| WHAT IS BEING ASKED |
The full listing below should be copied verbatim.

| PROVIDED DATA |
▼

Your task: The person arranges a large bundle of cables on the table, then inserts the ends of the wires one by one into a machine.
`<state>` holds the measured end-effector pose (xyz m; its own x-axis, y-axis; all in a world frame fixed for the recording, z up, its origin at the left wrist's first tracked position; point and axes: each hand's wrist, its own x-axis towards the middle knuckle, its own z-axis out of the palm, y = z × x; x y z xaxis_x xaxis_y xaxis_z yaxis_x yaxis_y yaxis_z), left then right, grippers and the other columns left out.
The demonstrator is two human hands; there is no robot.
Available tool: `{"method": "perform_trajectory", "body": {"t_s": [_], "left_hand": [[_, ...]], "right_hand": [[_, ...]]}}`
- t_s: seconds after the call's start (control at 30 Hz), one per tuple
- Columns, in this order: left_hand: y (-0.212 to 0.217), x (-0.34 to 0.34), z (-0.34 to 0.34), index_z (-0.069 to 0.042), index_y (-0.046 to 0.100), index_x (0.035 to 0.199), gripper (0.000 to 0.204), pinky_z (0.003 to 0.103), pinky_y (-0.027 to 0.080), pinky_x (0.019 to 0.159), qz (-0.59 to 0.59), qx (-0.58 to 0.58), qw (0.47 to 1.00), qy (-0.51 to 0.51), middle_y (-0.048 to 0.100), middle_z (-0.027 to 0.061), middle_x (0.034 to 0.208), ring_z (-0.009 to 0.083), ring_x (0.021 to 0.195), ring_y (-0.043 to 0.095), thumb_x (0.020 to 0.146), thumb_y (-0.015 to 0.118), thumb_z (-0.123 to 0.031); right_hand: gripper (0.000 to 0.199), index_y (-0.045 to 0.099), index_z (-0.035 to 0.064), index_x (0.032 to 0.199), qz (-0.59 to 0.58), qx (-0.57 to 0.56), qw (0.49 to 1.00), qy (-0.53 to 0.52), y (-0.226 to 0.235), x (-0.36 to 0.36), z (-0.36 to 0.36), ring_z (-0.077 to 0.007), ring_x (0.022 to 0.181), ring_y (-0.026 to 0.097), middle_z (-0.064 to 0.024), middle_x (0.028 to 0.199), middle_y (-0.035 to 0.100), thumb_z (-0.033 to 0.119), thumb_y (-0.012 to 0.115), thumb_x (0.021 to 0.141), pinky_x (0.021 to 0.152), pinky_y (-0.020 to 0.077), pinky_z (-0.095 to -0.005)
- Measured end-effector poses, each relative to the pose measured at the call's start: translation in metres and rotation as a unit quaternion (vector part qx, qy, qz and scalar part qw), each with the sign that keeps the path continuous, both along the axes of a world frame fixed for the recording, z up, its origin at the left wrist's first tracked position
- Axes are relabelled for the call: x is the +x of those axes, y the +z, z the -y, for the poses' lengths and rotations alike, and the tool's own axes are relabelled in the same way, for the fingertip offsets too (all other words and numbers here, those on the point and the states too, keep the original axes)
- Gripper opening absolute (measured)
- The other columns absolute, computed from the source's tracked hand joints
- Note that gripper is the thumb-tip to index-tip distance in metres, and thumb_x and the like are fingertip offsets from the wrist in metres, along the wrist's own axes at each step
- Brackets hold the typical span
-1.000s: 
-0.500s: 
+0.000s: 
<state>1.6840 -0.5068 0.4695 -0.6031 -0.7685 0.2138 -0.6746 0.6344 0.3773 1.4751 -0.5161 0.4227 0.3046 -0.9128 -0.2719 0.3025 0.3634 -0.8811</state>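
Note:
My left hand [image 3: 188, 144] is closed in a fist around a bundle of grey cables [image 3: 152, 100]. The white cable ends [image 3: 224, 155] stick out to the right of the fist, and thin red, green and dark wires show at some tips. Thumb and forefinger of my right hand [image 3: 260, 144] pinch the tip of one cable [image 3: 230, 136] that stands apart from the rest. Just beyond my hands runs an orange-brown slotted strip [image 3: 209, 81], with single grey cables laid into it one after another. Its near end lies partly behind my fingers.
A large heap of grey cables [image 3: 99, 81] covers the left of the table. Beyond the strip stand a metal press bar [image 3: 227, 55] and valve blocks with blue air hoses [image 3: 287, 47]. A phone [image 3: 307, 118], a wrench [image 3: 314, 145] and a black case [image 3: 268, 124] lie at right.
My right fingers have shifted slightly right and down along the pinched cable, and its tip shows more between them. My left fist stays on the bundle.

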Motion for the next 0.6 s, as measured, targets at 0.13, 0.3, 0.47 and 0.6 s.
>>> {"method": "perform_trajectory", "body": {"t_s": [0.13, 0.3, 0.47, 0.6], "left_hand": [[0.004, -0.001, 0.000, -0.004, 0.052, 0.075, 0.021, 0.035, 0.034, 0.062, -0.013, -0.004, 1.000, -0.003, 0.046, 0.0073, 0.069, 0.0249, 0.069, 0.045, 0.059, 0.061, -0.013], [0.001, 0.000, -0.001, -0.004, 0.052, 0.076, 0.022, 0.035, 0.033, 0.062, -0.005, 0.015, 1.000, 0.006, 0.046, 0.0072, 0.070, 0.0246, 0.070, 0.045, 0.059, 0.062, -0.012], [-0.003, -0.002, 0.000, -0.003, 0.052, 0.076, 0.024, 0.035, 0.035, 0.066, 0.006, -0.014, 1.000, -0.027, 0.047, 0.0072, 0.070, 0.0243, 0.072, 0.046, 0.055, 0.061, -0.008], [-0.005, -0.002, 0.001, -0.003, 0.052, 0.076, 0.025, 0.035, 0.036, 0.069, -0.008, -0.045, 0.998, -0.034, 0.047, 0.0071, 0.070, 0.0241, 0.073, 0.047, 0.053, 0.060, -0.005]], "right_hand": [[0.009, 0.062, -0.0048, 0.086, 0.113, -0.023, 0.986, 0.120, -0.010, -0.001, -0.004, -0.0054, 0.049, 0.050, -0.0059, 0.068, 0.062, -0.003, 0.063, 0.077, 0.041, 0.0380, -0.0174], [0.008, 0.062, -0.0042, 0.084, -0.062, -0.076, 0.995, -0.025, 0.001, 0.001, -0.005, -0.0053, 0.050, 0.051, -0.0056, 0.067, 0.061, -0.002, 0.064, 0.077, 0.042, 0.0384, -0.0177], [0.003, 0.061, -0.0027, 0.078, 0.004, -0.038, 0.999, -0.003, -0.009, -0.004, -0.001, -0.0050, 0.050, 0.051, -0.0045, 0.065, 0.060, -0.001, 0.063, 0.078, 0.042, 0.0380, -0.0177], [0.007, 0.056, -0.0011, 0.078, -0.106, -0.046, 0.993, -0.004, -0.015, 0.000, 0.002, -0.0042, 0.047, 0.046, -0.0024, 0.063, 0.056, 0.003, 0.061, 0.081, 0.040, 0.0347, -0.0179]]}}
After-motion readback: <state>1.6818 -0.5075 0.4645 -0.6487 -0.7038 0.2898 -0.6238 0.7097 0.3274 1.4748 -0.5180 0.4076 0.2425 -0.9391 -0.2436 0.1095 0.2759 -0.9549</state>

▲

| EXERCISE OUTPUT |
Your task: The person arranges a large bundle of cables on the table, then inserts the ends of the wires one by one into a machine.
`<state>` holds the measured end-effector pose (xyz m; its own x-axis, y-axis; all in a world frame fixed for the recording, z up, its origin at the left wrist's first tracked position; point and axes: each hand's wrist, its own x-axis towards the middle knuckle, its own z-axis out of the palm, y = z × x; x y z xaxis_x xaxis_y xaxis_z yaxis_x yaxis_y yaxis_z), left then right, grippers and the other columns left out.
The demonstrator is two human hands; there is no robot.
Available tool: `{"method": "perform_trajectory", "body": {"t_s": [_], "left_hand": [[_, ...]], "right_hand": [[_, ...]]}}`
- t_s: seconds after the call's start (control at 30 Hz), one per tuple
- Columns, in this order: left_hand: y (-0.212 to 0.217), x (-0.34 to 0.34), z (-0.34 to 0.34), index_z (-0.069 to 0.042), index_y (-0.046 to 0.100), index_x (0.035 to 0.199), gripper (0.000 to 0.204), pinky_z (0.003 to 0.103), pinky_y (-0.027 to 0.080), pinky_x (0.019 to 0.159), qz (-0.59 to 0.59), qx (-0.58 to 0.58), qw (0.47 to 1.00), qy (-0.51 to 0.51), middle_y (-0.048 to 0.100), middle_z (-0.027 to 0.061), middle_x (0.034 to 0.208), ring_z (-0.009 to 0.083), ring_x (0.021 to 0.195), ring_y (-0.043 to 0.095), thumb_x (0.020 to 0.146), thumb_y (-0.015 to 0.118), thumb_z (-0.123 to 0.031); right_hand: gripper (0.000 to 0.199), index_y (-0.045 to 0.099), index_z (-0.035 to 0.064), index_x (0.032 to 0.199), qz (-0.59 to 0.58), qx (-0.57 to 0.56), qw (0.49 to 1.00), qy (-0.53 to 0.52), y (-0.226 to 0.235), x (-0.36 to 0.36), z (-0.36 to 0.36), ring_z (-0.077 to 0.007), ring_x (0.022 to 0.181), ring_y (-0.026 to 0.097), middle_z (-0.064 to 0.024), middle_x (0.028 to 0.199), middle_y (-0.035 to 0.100), thumb_z (-0.033 to 0.119), thumb_y (-0.012 to 0.115), thumb_x (0.021 to 0.141), pinky_x (0.021 to 0.152), pinky_y (-0.020 to 0.077), pinky_z (-0.095 to -0.005)
- Measured end-effector poses, each relative to the pose measured at the call's start: translation in metres and rotation as a unit quaternion (vector part qx, qy, qz and scalar part qw), each with the sign that keeps the path continuous, both along the axes of a world frame fixed for the recording, z up, its origin at the left wrist's first tracked position
- Axes are relabelled for the call: x is the +x of those axes, y the +z, z the -y, for the poses' lengths and rotations alike, and the tool's own axes are relabelled in the same way, for the fingertip offsets too (all other words and numbers here, those on the point and the states too, keep the original axes)
- Gripper opening absolute (measured)
- The other columns absolute, computed from the source's tracked hand joints
- Note that gripper is the thumb-tip to index-tip distance in metres, and thumb_x and the like are fingertip offsets from the wrist in metres, along the wrist's own axes at each step
- Brackets hold the typical span
-1.000s: 
-0.500s: 
+0.000s: 
<state>1.6840 -0.5068 0.4695 -0.6031 -0.7685 0.2138 -0.6746 0.6344 0.3773 1.4751 -0.5161 0.4227 0.3046 -0.9128 -0.2719 0.3025 0.3634 -0.8811</state>
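Note:
My left hand [image 3: 188, 144] is closed in a fist around a bundle of grey cables [image 3: 152, 100]. The white cable ends [image 3: 224, 155] stick out to the right of the fist, and thin red, green and dark wires show at some tips. Thumb and forefinger of my right hand [image 3: 260, 144] pinch the tip of one cable [image 3: 230, 136] that stands apart from the rest. Just beyond my hands runs an orange-brown slotted strip [image 3: 209, 81], with single grey cables laid into it one after another. Its near end lies partly behind my fingers.
A large heap of grey cables [image 3: 99, 81] covers the left of the table. Beyond the strip stand a metal press bar [image 3: 227, 55] and valve blocks with blue air hoses [image 3: 287, 47]. A phone [image 3: 307, 118], a wrench [image 3: 314, 145] and a black case [image 3: 268, 124] lie at right.
My right fingers have shifted slightly right and down along the pinched cable, and its tip shows more between them. My left fist stays on the bundle.
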
Motion for the next 0.6 s, as measured, targets at 0.13, 0.3, 0.47 and 0.6 s.
>>> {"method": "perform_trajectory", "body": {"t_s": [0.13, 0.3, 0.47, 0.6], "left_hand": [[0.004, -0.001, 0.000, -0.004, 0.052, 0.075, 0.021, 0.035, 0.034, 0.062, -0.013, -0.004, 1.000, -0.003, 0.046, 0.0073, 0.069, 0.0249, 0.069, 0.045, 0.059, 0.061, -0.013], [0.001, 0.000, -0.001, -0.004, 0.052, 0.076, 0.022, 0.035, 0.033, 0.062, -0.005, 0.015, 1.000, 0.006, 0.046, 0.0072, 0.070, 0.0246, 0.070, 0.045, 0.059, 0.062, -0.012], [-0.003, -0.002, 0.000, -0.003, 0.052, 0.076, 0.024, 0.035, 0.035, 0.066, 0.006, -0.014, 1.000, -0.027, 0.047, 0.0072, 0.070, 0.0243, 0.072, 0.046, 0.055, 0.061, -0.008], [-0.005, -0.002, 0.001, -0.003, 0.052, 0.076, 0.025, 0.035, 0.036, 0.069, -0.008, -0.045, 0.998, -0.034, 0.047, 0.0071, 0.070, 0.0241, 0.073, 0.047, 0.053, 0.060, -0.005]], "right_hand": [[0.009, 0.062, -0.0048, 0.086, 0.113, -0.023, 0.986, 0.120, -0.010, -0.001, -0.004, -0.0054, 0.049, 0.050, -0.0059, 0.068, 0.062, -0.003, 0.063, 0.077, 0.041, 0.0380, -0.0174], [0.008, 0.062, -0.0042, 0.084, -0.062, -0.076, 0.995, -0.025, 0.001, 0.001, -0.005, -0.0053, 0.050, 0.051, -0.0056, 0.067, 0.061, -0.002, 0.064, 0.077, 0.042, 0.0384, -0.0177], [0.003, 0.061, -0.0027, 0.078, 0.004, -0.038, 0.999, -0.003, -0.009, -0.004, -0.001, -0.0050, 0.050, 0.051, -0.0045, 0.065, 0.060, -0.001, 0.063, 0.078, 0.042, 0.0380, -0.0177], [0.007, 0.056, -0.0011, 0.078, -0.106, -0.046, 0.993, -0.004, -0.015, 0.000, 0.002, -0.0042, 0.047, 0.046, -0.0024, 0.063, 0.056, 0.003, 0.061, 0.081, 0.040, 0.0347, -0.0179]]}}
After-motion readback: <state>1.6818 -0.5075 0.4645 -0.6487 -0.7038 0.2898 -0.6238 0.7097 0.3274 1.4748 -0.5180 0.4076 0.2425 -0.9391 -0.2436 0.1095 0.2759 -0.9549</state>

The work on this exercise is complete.